What you will do: Each record that follows should be duplicated exactly, except for its pictures.

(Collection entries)
[Start of section]
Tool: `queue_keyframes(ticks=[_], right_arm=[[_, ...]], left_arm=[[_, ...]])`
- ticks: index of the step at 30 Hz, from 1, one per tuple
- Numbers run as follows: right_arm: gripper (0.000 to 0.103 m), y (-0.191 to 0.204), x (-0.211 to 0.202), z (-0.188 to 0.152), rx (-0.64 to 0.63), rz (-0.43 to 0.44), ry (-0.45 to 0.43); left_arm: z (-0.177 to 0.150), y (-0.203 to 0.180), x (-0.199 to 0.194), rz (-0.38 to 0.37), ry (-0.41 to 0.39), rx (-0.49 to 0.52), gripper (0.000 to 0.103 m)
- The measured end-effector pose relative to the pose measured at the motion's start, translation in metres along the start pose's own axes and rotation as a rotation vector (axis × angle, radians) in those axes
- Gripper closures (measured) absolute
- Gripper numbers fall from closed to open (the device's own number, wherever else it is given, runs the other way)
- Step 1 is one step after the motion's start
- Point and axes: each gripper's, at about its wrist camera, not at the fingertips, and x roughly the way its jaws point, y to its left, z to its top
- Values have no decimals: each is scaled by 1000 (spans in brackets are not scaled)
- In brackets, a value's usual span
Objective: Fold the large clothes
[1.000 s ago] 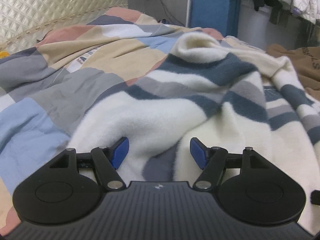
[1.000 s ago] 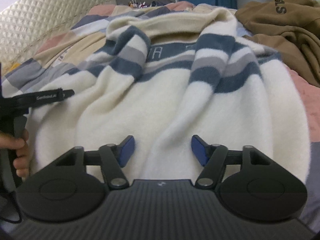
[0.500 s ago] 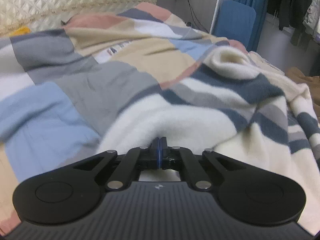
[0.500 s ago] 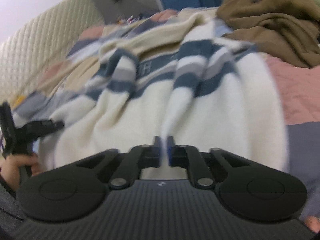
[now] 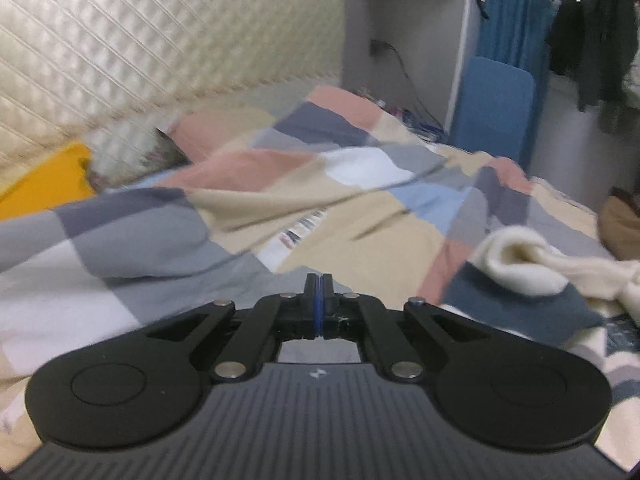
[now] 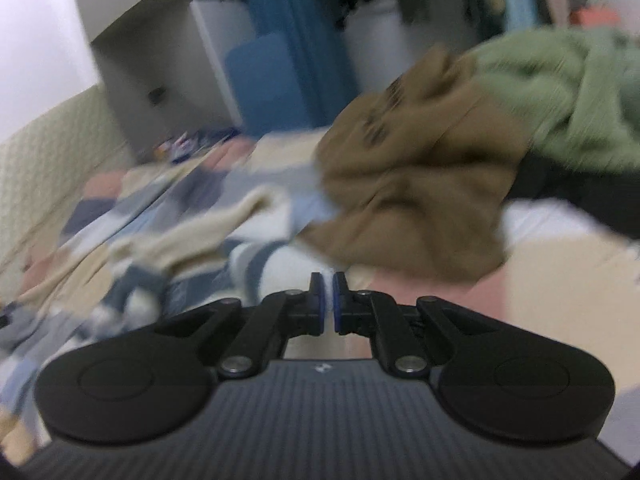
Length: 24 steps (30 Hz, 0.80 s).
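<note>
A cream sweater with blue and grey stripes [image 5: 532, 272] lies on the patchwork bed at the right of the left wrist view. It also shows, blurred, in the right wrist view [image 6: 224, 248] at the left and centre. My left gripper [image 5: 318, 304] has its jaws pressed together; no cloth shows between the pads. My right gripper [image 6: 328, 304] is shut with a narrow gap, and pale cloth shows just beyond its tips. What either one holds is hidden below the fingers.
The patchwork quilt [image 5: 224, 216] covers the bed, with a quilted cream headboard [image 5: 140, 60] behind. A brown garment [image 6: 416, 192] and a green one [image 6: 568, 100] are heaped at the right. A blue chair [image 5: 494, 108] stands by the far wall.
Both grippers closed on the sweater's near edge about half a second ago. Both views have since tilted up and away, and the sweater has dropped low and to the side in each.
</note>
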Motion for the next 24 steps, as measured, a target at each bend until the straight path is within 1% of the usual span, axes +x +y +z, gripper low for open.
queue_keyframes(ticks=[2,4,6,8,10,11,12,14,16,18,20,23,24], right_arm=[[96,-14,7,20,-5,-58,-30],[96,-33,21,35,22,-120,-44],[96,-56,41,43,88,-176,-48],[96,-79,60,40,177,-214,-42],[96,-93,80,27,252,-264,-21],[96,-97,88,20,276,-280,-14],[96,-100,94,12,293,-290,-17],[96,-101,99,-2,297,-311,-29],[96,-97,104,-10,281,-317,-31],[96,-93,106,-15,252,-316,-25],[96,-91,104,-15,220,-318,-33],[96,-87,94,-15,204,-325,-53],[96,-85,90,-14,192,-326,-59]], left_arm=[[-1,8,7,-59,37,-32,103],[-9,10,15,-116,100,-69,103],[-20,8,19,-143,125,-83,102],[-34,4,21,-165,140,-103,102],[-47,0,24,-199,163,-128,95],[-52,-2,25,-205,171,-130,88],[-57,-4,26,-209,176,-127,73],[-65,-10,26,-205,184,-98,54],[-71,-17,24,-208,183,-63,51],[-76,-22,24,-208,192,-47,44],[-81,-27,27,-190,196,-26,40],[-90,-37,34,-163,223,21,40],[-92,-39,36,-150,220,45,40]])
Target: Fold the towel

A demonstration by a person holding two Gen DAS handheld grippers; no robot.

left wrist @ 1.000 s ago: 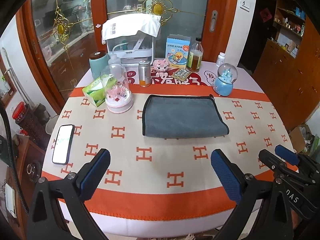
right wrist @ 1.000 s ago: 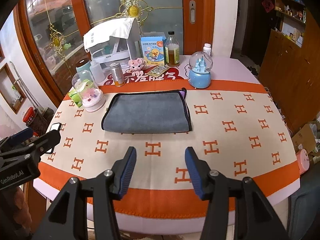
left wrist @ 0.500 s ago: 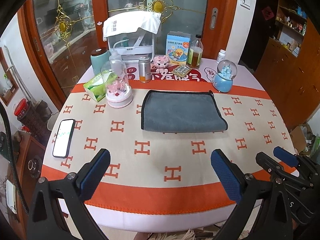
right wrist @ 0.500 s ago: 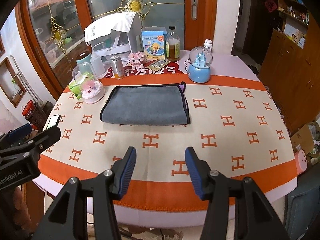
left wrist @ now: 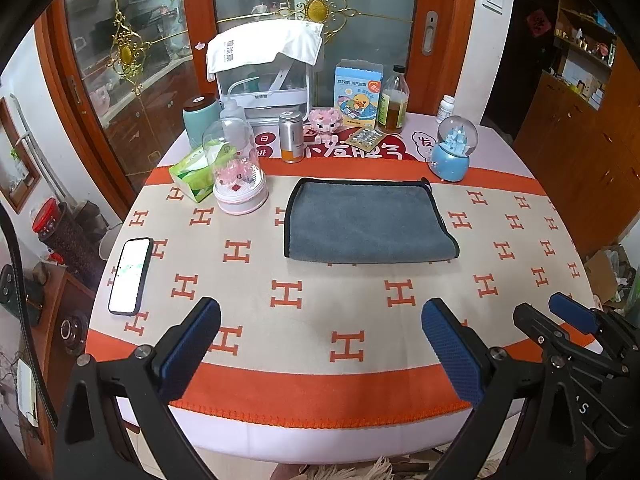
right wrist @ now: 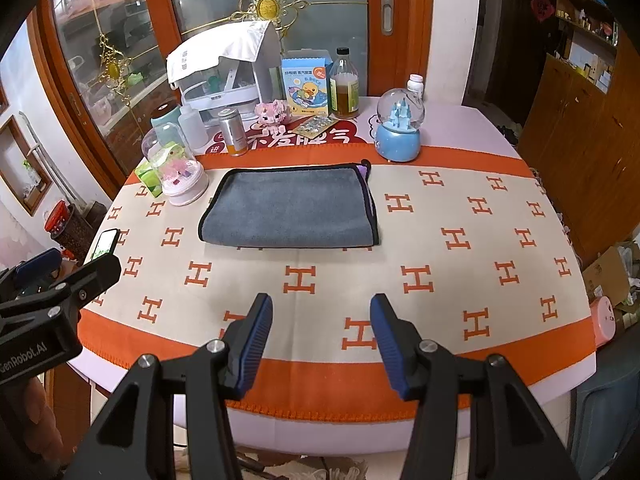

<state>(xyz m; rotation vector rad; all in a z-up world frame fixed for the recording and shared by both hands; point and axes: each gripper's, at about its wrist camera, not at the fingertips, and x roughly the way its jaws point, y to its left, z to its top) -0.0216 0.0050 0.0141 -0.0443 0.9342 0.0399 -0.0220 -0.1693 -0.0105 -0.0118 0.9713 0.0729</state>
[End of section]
Completed task:
Tool: `queue_keyframes(ticks=[_], right_arm=[[_, ...]], left_arm=[[_, ...]])`
- ticks: index of the step at 30 Hz, from 1, one per tuple
- Numbers run as follows: right_arm: gripper (0.000 to 0.103 m), y (-0.191 to 0.204), x (-0.211 to 0.202), z (-0.188 to 0.152), rx (-0.64 to 0.63), rz (-0.43 to 0.44), ry (-0.45 to 0.43); left_arm: z (-0.177 to 0.150), y (-0.203 to 0.180), x (-0.199 to 0.194), rz (-0.38 to 0.37), ry (-0.41 to 0.39), rx (-0.49 to 0.52), gripper (0.000 to 0.103 m)
- The measured end-effector pose relative to the pose measured at the motion's start, translation in metres along the start pose's own axes and rotation as a rotation vector (axis × angle, radians) in those axes
- Gripper closures (measured) absolute
- Gripper numbers fall from closed to open (the device's own number, wherever else it is given, runs the other way)
- Step 1 is one step after the motion's start
- Point and axes: each gripper's, at about its wrist camera, not at the fingertips, and x roughly the way its jaws point, y to its left, z to its top
- Values have no decimals: each is scaled by 1000 (spans in brackets are not scaled)
- In brackets, a value's usual span
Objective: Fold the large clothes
[1.000 s ago] 
[1.000 s ago] 
[0.500 s ago] 
[0.500 s ago] 
[now] 
[now] 
Length: 24 steps (30 Hz, 0.80 s).
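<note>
A cream sweater with blue and grey stripes [image 5: 532, 272] lies on the patchwork bed at the right of the left wrist view. It also shows, blurred, in the right wrist view [image 6: 224, 248] at the left and centre. My left gripper [image 5: 318, 304] has its jaws pressed together; no cloth shows between the pads. My right gripper [image 6: 328, 304] is shut with a narrow gap, and pale cloth shows just beyond its tips. What either one holds is hidden below the fingers.
The patchwork quilt [image 5: 224, 216] covers the bed, with a quilted cream headboard [image 5: 140, 60] behind. A brown garment [image 6: 416, 192] and a green one [image 6: 568, 100] are heaped at the right. A blue chair [image 5: 494, 108] stands by the far wall.
Both grippers closed on the sweater's near edge about half a second ago. Both views have since tilted up and away, and the sweater has dropped low and to the side in each.
</note>
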Motion for the next 24 steps, as measured, a target at each bend until the straight path is within 1% of the usual span, axes +x +y +z, gripper low for open.
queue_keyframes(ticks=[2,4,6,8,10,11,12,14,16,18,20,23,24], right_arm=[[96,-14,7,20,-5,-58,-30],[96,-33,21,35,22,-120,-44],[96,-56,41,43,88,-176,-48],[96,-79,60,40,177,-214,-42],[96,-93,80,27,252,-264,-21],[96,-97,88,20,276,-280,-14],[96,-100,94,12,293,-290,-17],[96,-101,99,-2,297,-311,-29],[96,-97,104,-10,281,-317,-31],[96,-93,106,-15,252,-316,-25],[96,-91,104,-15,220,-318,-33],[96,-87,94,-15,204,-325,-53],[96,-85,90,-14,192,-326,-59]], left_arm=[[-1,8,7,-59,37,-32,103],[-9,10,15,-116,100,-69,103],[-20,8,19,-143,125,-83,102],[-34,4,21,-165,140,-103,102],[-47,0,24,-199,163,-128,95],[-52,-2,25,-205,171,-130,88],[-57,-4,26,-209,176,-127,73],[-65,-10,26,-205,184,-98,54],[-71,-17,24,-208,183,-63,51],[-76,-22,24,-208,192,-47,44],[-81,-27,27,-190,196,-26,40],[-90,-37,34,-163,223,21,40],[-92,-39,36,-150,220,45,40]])
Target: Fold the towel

A demonstration by a person holding two Gen DAS handheld grippers; no robot.

left wrist @ 1.000 s ago: 
right wrist @ 1.000 s ago: 
left wrist @ 0.500 s ago: 
right wrist @ 0.500 s ago: 
left wrist @ now: 
right wrist @ now: 

<state>(xyz m; rotation vector rad; all in a z-up world frame fixed for the recording and shared by both hands; point and axes: each gripper's, at about its wrist camera, not at the fingertips, and x roughly the way its jaws point, y to its left, z to its top) -0.0216 0.0050 0.0141 -0.0443 0.9342 0.0399 -0.0220 -0.1693 -0.0105 -0.0118 0.9713 0.0729</state>

The output has nothing more to it.